Sedangkan ketika jalan-jalan, aku melihat seseorang dan saat itu juga aku membayangkan ketika dia mati. Semua orang yang kutemui, kuajak bicara, atau kulihat saja. Aku membayangkan ketika mereka mati. Sakit kah, dibunuh kah, kecelakaan kah, bunuh diri kah? Yang pasti, aku membayangkan mereka ketika mati.

Hari-hari berlalu, aku tak kunjung mati. Kemudian kudengar kabar ada orang yang mati. Ada kerabat, ada tetangga, ada teman. Tapi entah mengapa, aku tak begitu sedih. Apakah perasaanku mulai memudar dan hilang? Apa harus salah satu keluargaku dulu yang mati baru aku bisa bersedih?

Tapi kalau dipikir-pikir, kenapa juga harus bersedih? Bukankah semua yang hidup pasti akan mati? Kenapa tidak diterima begitu saja, kenapa harus takut, kenapa harus sedih? Lalu aku teringat dengan perkataan salah satu tokoh di anime yang pernah kutonton. Katanya “kematian adalah hak istimewa manusia”. Ada juga yang bilang “orang-orang tidak takut mati, tapi mereka takut akan jalan menuju kematian, jika jalan menuju kematian itu tidak menyakitkan, orang-orang tidak akan takut kan?”

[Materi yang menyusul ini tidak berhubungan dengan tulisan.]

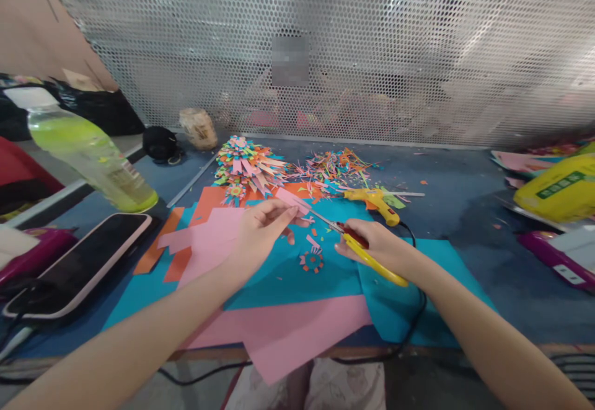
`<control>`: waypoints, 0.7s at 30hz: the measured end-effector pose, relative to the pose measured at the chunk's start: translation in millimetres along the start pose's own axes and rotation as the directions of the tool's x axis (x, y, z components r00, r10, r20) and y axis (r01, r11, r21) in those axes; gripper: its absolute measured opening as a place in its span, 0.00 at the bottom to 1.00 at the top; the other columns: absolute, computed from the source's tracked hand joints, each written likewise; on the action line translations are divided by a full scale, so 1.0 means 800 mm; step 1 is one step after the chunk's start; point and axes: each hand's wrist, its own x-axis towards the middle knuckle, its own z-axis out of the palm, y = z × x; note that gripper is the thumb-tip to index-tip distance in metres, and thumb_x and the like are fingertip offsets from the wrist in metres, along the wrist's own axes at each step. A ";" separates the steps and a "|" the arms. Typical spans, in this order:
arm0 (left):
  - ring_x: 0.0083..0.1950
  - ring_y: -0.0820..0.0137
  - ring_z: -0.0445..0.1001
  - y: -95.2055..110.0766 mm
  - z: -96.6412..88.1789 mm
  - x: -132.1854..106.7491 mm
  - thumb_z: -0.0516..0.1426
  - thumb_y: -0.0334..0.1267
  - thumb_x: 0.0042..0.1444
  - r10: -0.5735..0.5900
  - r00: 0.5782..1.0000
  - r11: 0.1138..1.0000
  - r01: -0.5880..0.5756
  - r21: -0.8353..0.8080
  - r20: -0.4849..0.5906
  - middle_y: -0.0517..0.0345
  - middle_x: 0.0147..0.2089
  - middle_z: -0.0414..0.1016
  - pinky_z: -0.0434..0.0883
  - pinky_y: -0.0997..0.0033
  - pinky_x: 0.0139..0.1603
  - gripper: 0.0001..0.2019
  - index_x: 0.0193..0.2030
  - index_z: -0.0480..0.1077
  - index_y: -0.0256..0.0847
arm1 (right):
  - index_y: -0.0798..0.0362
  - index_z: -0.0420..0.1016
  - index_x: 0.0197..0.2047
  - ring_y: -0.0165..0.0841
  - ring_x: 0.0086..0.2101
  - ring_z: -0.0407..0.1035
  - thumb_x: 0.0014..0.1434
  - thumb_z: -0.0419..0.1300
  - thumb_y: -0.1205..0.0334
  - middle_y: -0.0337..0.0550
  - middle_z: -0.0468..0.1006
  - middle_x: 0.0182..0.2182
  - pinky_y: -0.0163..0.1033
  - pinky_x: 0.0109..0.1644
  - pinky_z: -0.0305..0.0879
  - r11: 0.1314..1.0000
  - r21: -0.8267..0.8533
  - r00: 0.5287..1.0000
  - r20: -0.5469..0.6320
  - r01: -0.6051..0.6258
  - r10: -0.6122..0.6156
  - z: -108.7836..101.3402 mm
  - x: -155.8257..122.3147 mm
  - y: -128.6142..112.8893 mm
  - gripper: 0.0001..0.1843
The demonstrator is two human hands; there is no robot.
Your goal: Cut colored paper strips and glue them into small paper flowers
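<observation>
1. Left hand [260, 229]: fingers pinch pink paper strip [290, 198] above blue sheet [279, 283]. Strip is thin; if it flexes, cut could wander.
2. Right hand [380, 244]: fingers wrapped around yellow-handled scissors [369, 260], blades aimed toward left fingers. Overshoot could nick a fingertip. Can't tell how far blades are parted.
3. Orange-and-pink paper ring [312, 268] lies on blue sheet, below and between the hands. A low wrist could scatter it.
4. Black cord [423, 301] from yellow glue gun [372, 199] passes under right forearm. Snag could drag the gun across bench [460, 211].
5. Nozzle sits beside shredded paper [341, 165]. If hot, could stick or scorch; power state unclear.
</observation>
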 end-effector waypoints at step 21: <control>0.34 0.66 0.75 0.002 0.001 0.000 0.59 0.41 0.47 -0.015 1.000 0.999 0.016 0.028 -0.014 0.54 0.30 0.74 0.67 0.77 0.20 0.09 0.29 0.69 0.37 | 0.53 0.58 0.24 0.24 0.20 0.51 0.51 0.54 0.46 0.34 0.59 0.20 0.32 0.22 0.46 0.999 -0.043 0.999 -0.035 0.015 -0.017 -0.001 0.000 0.001 0.19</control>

Oh iya. Aku terus berpikir dan berpikir tentang kematian, sembari melihat orang-orang mulai mati. Lalu, rasa takut akan kematian akhirnya kurasakan juga. Ketakutan itu muncul ketika aku naik motor. Dengan laju yang cepat, bisa saja aku menabrak dan ditabrak kendaraan lain, tergelincir, atau jatuh ke bawah jurang. Aku pun selalu berdoa ketika naik kendaraan, berharap supaya aku tidak mati.

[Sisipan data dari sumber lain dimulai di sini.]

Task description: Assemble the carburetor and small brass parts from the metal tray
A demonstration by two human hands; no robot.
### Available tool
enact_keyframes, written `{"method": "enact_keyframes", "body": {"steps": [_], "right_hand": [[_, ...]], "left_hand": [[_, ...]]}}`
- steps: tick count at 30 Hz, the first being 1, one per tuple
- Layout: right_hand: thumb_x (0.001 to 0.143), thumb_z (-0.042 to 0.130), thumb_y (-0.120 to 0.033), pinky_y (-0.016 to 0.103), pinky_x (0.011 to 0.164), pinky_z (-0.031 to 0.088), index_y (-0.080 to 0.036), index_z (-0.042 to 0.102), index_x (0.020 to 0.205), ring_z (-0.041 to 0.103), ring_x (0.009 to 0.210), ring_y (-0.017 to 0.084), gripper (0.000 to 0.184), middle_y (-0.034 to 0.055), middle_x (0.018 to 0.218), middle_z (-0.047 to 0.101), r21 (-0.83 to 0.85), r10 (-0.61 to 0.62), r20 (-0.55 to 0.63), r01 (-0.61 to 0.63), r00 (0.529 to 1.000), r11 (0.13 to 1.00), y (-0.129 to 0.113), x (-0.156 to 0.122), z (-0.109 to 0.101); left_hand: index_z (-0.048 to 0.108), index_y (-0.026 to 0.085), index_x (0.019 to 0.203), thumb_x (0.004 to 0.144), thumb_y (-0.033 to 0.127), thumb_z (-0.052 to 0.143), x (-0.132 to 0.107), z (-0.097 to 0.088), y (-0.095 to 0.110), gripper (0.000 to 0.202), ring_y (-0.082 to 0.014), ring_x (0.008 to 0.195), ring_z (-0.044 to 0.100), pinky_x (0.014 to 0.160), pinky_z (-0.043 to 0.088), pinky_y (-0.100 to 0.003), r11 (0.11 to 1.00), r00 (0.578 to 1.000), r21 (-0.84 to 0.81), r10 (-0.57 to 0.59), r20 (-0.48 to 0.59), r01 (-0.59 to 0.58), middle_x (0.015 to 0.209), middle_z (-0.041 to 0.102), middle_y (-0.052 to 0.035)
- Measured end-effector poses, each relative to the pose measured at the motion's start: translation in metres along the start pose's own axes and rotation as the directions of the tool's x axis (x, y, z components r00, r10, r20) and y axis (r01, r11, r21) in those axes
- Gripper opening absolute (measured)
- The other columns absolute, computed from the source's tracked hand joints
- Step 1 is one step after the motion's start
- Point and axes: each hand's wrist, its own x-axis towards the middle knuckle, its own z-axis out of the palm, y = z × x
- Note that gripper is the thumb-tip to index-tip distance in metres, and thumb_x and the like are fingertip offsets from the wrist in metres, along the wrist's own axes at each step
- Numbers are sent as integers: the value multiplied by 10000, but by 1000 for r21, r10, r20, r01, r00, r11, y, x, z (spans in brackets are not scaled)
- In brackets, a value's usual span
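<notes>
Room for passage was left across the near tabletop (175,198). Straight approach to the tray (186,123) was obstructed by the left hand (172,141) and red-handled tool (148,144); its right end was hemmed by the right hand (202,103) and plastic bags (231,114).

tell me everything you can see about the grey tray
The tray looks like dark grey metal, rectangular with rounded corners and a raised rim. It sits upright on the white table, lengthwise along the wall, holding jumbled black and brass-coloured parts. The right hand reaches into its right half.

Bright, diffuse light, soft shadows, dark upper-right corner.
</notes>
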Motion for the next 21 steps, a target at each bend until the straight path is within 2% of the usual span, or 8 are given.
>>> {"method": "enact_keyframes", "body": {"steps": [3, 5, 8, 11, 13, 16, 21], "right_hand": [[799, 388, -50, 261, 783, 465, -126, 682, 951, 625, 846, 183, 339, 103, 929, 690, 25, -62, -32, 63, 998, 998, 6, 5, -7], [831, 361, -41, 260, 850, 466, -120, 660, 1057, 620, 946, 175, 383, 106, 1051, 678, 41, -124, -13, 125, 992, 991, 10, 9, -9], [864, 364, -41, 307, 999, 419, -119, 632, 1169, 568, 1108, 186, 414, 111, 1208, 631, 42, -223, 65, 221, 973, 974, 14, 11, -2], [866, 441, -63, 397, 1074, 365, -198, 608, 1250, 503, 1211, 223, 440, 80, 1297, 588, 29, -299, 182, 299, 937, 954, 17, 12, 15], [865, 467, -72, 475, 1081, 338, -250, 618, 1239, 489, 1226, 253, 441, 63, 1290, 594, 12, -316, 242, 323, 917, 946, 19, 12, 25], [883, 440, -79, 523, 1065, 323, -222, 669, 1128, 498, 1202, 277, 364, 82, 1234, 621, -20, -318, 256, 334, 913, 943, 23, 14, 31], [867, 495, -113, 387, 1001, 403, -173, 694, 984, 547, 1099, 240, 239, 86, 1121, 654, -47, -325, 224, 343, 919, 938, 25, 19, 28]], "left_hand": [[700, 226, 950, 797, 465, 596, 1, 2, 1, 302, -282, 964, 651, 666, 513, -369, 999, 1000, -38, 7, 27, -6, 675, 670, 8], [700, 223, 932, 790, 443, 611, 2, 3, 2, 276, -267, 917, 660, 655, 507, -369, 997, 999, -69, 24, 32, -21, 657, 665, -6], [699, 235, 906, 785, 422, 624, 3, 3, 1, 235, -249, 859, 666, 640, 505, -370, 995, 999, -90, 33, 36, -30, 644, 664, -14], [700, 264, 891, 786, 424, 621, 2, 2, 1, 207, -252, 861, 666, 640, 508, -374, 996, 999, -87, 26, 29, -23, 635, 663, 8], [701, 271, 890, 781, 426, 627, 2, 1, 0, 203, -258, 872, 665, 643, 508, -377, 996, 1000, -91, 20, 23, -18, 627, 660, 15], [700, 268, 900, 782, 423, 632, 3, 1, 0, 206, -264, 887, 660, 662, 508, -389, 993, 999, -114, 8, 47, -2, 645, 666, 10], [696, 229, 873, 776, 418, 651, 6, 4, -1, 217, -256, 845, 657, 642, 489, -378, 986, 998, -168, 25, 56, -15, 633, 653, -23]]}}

Tapi kecelakaan demi kecelakaan menimpaku, dan aku masih hidup saja. Ketika sendirian, aku pernah tabrakan dengan motor, saling berhadapan, aku jatuh terpental tapi tak mati. Ketika membonceng adikku, aku juga menyerempet motor, tapi yang jatuh hanya adikku saja, adikku juga tak mati, cuma luka gores di kaki saja. Ketika dibonceng temanku, kami terpeleset lalu jatuh, tubuh temanku aku tindih, dan tubuhku ditindih motor. Kami tidak mati, tapi cuma luka gores di kaki.

Entah menyerempet atau jatuh, aku merasakan hal yang sama. Aku tak merasakan apa-apa. Entah kenapa setelah semua itu terjadi, aku begitu tenang. Aku cuma takut dan khawatir kalau ada yang kubonceng atau memboncengku.

Kenapa ada yang membuatku takut dan khawatir ketika mati? Dan kenapa di sisi lain, aku tak takut dan khawatir ketika ada yang mati?

Suatu hari aku menyadari jawaban dari kebingungan-kebingunganku. Ternyata aku hanya takut atau khawatir dengan kematian orang-orang yang aku kenal saja. Ketika aku tak mengenalnya, maka aku tidak akan takut atau khawatir, bahkan aku mengabaikannya. Hal itu aku sadari ketika aku melihat seorang kakek jatuh dari sepedanya, dari kepalanya keluar darah. Di pinggir jalan terlihat pemuda yang jatuh dari motornya. Sepertinya ia baru menabrak si kakek.

Aku dan orang-orang dipinggir jalan menology kakek itu, mengangkatnya dari tengah jalan ke pinggir jalan. Lalu mencari bantuan supaya dibawa ke rumah sakit. Tapi aku tiba-tiba pergi, meninggalkan kerumunan itu. aku rasa kakek itu akan baik-baik saja karena sudah ada orang-orang yang menolongnya. aku naik motorku lagi lalu pergi.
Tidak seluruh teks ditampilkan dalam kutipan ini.